Streaming a reqwest::get paylod into a flate2 decoder

I'm writing a toy utility that downloads an OCI image, layer by layer, and constructs a tar that can be use with docker load.

The layers are transported gzipped, and I always want to gzip them.

Currently I'm reading the entire layer to memory and then running it through flate2::read::GzipDecoder, which works fine.

I am wondering though, if it is somehow possible tonot load the entire image to memory.

Reqwest offers chunk(), so in theory I can feed the decoder with data piece by piece as I get it from the network, but in practice the decoder requires an input Read, which doesn't compose well with async.

The only solution I thought of was to use a unix pipe, but this feels a bit hackish.

Can this be achieved cleanly?

There's a crate for async compression.

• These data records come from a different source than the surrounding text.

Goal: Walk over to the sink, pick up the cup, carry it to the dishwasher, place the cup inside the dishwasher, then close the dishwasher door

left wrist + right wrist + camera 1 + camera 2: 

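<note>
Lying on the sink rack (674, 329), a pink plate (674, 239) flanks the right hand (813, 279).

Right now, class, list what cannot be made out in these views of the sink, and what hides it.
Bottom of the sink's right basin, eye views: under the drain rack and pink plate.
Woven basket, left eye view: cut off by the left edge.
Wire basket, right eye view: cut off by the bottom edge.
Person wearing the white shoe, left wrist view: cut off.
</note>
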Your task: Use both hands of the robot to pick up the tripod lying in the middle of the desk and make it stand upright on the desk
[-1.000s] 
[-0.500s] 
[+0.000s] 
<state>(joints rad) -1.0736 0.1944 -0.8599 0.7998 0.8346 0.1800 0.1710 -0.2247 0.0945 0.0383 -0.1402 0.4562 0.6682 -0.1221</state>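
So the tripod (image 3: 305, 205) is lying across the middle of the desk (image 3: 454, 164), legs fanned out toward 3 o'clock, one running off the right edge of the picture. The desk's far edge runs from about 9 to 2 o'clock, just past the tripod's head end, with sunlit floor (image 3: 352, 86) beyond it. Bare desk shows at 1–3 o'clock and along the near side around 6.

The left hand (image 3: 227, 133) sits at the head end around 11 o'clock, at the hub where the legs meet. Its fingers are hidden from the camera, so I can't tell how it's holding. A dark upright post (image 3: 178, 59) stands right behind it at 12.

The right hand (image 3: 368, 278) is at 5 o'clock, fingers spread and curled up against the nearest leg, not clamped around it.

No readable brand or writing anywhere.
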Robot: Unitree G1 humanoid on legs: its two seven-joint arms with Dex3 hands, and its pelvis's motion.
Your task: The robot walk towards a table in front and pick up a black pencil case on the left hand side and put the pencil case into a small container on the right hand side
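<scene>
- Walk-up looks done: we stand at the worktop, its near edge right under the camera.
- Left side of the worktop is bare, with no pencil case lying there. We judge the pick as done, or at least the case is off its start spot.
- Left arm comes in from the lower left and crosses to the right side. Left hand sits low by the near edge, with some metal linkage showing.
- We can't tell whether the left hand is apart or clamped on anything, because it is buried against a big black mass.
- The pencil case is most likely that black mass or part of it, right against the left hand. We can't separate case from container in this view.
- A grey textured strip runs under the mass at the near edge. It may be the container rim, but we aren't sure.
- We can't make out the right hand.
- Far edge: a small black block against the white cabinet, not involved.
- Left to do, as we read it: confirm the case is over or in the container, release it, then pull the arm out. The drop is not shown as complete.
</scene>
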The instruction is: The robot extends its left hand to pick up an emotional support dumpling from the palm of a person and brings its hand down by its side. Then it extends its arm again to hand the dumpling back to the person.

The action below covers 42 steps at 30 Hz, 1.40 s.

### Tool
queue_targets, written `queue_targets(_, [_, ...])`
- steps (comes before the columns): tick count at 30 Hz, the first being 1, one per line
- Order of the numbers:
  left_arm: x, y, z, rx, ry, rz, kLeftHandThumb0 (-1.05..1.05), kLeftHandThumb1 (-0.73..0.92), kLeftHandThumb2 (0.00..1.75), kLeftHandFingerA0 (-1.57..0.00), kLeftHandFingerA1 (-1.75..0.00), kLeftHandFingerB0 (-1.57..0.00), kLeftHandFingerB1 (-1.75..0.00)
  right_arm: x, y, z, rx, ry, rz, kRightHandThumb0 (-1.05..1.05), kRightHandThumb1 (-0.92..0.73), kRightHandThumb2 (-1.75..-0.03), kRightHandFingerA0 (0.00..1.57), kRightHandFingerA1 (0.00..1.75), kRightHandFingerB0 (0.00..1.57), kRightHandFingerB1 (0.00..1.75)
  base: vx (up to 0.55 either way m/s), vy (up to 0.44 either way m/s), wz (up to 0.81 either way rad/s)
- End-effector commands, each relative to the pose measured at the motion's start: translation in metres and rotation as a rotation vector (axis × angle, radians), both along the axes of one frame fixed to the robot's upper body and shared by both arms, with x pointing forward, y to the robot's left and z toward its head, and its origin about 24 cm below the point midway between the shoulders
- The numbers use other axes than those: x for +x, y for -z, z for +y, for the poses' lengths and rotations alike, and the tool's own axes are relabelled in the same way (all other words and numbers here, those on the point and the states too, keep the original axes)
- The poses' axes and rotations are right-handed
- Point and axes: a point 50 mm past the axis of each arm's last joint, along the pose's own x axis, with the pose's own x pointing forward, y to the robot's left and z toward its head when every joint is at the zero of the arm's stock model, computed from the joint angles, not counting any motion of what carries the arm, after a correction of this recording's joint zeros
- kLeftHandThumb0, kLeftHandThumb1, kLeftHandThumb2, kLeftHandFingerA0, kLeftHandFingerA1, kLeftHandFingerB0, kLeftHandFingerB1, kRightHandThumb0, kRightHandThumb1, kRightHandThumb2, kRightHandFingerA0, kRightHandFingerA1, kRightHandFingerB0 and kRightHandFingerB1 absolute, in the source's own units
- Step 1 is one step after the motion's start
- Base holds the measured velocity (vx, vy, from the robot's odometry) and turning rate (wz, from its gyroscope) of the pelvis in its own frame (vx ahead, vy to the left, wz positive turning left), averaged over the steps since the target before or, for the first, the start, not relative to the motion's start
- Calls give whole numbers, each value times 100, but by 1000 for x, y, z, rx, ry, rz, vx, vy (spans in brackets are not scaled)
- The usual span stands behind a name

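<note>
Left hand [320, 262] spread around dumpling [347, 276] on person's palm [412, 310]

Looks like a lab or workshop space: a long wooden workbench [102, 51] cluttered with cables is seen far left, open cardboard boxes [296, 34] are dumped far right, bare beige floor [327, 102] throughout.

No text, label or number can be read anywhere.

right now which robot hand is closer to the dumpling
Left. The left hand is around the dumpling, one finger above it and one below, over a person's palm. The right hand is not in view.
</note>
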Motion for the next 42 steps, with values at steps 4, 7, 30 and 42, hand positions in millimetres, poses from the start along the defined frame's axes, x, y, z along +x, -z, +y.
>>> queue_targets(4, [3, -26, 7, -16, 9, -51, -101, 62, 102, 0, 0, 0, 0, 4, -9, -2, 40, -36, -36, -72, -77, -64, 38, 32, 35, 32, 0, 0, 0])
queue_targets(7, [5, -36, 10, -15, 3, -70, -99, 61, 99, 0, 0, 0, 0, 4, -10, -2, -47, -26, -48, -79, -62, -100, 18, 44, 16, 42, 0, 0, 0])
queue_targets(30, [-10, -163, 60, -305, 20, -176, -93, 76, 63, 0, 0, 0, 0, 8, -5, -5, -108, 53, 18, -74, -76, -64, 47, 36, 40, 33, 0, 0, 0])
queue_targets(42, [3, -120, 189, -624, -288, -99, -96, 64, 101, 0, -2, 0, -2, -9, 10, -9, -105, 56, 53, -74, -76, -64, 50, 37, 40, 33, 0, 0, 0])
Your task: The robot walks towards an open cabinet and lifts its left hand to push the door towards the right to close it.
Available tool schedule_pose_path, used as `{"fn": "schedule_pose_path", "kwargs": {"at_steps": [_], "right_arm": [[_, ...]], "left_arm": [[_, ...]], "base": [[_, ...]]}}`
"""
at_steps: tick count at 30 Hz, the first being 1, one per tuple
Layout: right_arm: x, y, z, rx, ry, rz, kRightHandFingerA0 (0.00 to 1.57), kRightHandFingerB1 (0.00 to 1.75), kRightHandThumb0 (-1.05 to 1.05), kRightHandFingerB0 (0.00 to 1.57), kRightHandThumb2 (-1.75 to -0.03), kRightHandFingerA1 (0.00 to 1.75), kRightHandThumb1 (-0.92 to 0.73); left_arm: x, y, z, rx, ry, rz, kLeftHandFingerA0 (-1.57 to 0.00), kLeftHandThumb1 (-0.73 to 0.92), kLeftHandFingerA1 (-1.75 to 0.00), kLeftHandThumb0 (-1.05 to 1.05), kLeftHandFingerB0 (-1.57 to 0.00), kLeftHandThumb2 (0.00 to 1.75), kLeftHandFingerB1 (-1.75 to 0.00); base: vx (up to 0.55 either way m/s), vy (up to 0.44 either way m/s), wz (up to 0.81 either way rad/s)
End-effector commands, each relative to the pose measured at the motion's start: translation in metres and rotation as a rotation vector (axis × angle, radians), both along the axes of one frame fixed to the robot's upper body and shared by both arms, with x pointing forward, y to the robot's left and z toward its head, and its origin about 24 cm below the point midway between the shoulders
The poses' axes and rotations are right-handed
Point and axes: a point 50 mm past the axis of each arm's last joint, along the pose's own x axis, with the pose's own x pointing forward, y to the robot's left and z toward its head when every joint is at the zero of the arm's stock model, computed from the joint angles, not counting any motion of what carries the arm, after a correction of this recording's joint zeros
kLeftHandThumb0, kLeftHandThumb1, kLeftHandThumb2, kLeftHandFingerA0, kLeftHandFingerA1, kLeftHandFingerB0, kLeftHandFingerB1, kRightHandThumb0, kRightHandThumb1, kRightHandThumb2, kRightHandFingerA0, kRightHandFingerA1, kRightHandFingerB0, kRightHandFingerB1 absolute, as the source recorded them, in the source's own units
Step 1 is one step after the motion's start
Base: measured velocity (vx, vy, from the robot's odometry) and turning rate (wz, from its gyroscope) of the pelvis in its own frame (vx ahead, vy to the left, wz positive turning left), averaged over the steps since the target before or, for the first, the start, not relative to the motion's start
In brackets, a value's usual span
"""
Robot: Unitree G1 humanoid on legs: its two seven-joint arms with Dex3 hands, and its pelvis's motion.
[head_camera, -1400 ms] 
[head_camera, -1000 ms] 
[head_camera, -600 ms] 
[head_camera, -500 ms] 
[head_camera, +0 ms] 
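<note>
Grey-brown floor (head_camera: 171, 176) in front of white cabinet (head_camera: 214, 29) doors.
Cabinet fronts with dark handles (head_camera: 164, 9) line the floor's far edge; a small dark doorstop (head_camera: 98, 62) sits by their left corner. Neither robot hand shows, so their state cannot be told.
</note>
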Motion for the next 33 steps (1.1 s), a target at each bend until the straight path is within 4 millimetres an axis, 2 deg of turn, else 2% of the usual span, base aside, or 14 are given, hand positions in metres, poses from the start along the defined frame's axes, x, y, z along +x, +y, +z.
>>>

Does this work for you?

1 Like

Haven't noticed it :slight_smile:

reqwest doesn't seem to implement AsyncBufRead, but that is much more solvable on my end.

Thank you!

For what it's worth, I have an example of transforming it from a while back:

It is possible to use write::GzDecoder to perform the gzip decoding as the file is streamed, but tar doesn't support the Write interface that would allow it to be forwarded directly to the tar file.

So you would need to collect the uncompressed data into an intermediate Vec<u8>.

let mut builder = tar::Builder::new(file);
let mut writer = Vec::new();
// Fictitous interface to `tar::Builder` to replace the `Vec`:
// let mut writer = builder.append_write(&header);
let mut decoder = GzDecoder::new(writer);
let mut res = reqwest::get("").await?;
while let Some(chunk) = res.chunk().await? {
// Existing interface to tar:
builder.append(&header, &writer)?;

In your case, it is better to store the compressed data as you do now, than to store the uncompressed data like this.

But this solves for anyone whose destination implements Write.